Après avoir rapidement évacué la question des anti-foot, l'exposition et le catalogue traitent de nombreux thèmes en relation avec le football : les supporters y compris le phénomène des ultras, le beau jeu vs. la culture du résultat, le football business vs. le football populaire, le football et la politique - le football nazi, le stade concentrationnaire dans le Chili de 1973 ou l'Argentine de 1978, l'équipe du FLN, … -, les importations et exportations de footballeurs, la corruption dans le football, les migrants et le football et encore de bien d'autres thèmes. Les différents textes, entretiens ou infographies dont certains déjà publiés par ailleurs sont très bien écrits, traitent du football dans son ensemble et apportent selon des émotions (de la joie, de la tristesse, de la colère), selon un bouillon de culture et même parfois les deux.

Agrémentés de nombreuses photos en noir et blanc ou en couleurs - Pasolini jouant au football, des stades dont le Vélodrome de Marseille, des matchs professionnels ou amateurs, des supporters et hooligans, … -, Nous sommes foot est un excellent voyage dans le football, certes « un voyage triste, du plaisir au devoir » (Eduardo Galeano, p. 145) car « à mesure que le sport s'est transformé en industrie, il a banni la beauté qui naît de la joie de jouer pour jouer.
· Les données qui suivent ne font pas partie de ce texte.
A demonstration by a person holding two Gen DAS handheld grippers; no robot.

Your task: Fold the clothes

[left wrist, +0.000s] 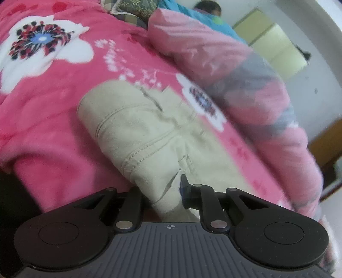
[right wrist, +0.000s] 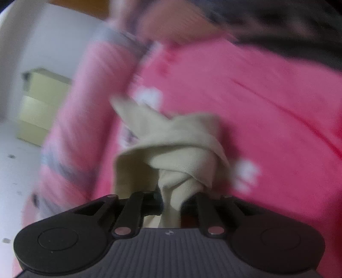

En ce monde de fin de siècle, le football professionnel condamne ce qui est inutile, et est inutile ce qui n'est pas rentable » (Eduardo Galeano, p. 145).

À défaut d'aller voir l'exposition, d'aller voir un match de football au stade Vélodrome - de mes années lycée, je retiens également deux saisons à supporter l'OM au stade Vélodrome, une expérience intéressante au moins du point de vue sociologique - ou pendant la Coupe du Monde de football de 2018 en Russie, la lecture de Nous sommes foot est indispensable à qui veut mieux appréhender la beauté de ce jeu « indispensable à l'équilibre de la vie sociale », qui « […] dit notre monde » et parce que « jouer contre l'autre est une magnifique manière de vivre ensemble » (Vincent Duluc, « Mes premières fois », p. 32).